"J’achète toujours ici parce que c’est moins cher." Laura fait ses courses deux fois par semaine à l’épicerie sociale et solidaire de Saint-Vincent de Paul, à la Vallée-du-tir. Aujourd’hui, elle repart avec du papier toilette.
L’association reçoit très peu de dons de produits d’hygiène. Elle les achète donc et les revend à prix coutant*. "Les produits d’hygiène représentent à peu près 300 000 francs d’achat, par mois. Ce qui est quand même important pour des structures comme les nôtres", indique Elisabeth Gau, la présidente de Saint-Vincent de Paul.
Des kits d'hygiène
Parmi les produits les plus prisés : les savonnettes, suivies du dentifrice et de la brosse à dent, même si ces produits d'hygiène bucco-dentaire sont "un petit peu moins" demandés que le savon, signale la présidente de l'association. "Il y a peut-être une éducation à faire..."
Autres articles recherchés : les couches pour bébé. Ici on peut trouver le paquet de soixante-dix-huit couches à 1 200 francs, soit 70 % moins cher qu’en grande surface.
Ces produits de première nécessité sont réservés aux bénéficiaires de l’aide médicale*. "On est en train de réfléchir à des petits kits d'hygiène et des kits pour les mamans, qu'on ferait sous forme de dons. Ou qu'on pourrait vendre à petits prix aussi, à l'épicerie."
A la recherche de coiffeurs
Des kits d’hygiène, la Croix-Rouge en distribue, notamment aux étudiants de Baco et Nouville. Ils contiennent un nécessaire de base, des protections périodiques ou de quoi se raser, ainsi que des préservatifs.
De son côté, l’association l’Accueil, qui prend en charge les personnes sans domicile fixe, ébauche un projet de bains douches avec la mairie de Nouméa. Et à Saint-Vincent de Paul, une laverie solidaire ouvrira dans le courant de cette année.
Pourquoi ne pas également proposer des soins capillaires et des coupes à petits prix au sein du futur café alternatif de l'association ? "Un coiffeur, mais quelle bonne idée !", s'enthousiasme Elisabeth Gau. Mais encore faut-il en trouver un...

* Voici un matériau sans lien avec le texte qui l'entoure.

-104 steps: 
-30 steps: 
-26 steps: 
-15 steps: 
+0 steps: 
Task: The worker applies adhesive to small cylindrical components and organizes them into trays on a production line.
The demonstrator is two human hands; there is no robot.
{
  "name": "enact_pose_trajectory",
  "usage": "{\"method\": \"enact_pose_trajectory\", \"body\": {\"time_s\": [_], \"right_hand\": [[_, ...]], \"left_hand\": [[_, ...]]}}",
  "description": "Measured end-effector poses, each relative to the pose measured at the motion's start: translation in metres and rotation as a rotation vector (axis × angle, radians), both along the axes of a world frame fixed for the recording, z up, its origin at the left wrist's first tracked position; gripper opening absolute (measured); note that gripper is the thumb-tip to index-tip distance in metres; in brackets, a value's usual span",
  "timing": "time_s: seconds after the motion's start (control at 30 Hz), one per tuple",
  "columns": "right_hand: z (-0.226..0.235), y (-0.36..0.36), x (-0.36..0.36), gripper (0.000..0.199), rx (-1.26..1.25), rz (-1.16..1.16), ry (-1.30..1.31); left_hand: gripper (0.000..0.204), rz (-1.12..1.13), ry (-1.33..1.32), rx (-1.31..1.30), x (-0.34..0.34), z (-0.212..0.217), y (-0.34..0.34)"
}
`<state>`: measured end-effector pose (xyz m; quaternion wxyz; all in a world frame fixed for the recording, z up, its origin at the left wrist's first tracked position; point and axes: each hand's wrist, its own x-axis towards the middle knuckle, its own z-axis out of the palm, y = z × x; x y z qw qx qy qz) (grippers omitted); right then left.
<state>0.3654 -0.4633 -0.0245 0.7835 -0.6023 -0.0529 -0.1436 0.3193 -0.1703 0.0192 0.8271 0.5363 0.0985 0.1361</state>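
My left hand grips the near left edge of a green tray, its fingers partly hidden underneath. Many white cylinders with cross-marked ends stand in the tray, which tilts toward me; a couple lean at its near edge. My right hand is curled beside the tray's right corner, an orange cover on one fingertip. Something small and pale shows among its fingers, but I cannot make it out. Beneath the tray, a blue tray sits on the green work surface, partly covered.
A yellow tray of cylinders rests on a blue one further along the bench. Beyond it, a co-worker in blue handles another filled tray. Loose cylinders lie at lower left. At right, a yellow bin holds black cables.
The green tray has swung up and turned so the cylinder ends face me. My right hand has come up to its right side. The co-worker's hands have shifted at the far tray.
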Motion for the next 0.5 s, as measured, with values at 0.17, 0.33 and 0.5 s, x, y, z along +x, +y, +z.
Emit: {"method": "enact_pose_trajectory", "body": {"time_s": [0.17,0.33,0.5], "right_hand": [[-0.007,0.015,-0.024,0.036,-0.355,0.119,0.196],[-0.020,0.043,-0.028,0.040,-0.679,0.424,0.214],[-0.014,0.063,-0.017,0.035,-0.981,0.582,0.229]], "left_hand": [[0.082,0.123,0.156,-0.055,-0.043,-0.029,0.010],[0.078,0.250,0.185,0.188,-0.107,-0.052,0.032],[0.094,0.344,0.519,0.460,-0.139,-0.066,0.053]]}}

On est dans un monde où il fait être plus solidaire.
Elisabeth Gau, présidente de Saint-Vincent de Paul
Le reportage radio de Julie Straboni
Des produits périodiques encore tabous
Par manque d'argent, certaines femmes se privent aussi de protections périodiques pendant leurs règles. Ces situations, qui ne sont pas propres à la Calédonie, mobilisent les associations locales de différentes manières.
Dans les épiceries sociales et solidaires de Saint-Vincent de Paul, les bénéficiaires des produits de première nécessité n’osent pas trop acheter des serviettes hygiéniques, encore moins des tampons.

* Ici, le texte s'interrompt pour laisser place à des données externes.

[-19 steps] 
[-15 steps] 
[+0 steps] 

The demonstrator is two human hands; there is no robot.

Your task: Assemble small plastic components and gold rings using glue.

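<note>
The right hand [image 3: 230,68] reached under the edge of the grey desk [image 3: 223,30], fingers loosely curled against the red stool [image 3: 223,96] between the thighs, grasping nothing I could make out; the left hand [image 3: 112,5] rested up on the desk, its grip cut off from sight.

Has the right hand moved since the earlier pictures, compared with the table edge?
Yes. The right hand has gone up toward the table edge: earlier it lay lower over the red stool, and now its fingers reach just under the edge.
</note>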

L’association réfléchit à les sortir de leurs emballages pour permettre un passage en caisse plus discret. Car cette précarité menstruelle a des conséquences. "Il y a des statistiques qui montrent que les jeunes femmes sont absentes trois à quatre jours par mois dans les établissements scolaires. Et ça correspond à la période des menstruations", observe Elisabeth Gau. Il y a une "certaine honte", une "certaine retenue", remarque la présidente de Saint-Vincent de Paul.
On fait beaucoup de passages solidaires dans les tribus. En discutant avec les femmes, on se rend compte que beaucoup utilisent du papier journal en guise de protection.
Elisabeth Gau, présidente de Saint-Vincent de Paul
Fabrication de serviettes hygiéniques
A la Croix-Rouge, Dominique Bayol mène des ateliers de fabrication de serviettes hygiéniques, lavables et réutilisables, avec des tissus de récupération. Elle est la référente recyclerie et tri. "L'idée, c'est de transmettre au maximum" de femmes. "Quand on forme une jeune, aux ateliers ouverts, elle va en former plein autour". Sœurs, nièces, cousines... "Il n'y a pas besoin de former beaucoup de monde pour que ça se répande", souligne Dominique Bayol.
Dans le Pacifique, la Polynésie montre la voie : les établissements scolaires classés prioritaires sont en train d’être équipés de distributeurs de protections périodiques gratuites.
*Les épiceries sociales et solidaires de Saint-Vincent de Paul peuvent recevoir des dons. Ces dons tout le monde peut se les offrir. L'argent récolté permet ainsi d'acheter les produits de premières nécessité, vendus à prix coûtant aux bénéficiaires de l'aide médicale.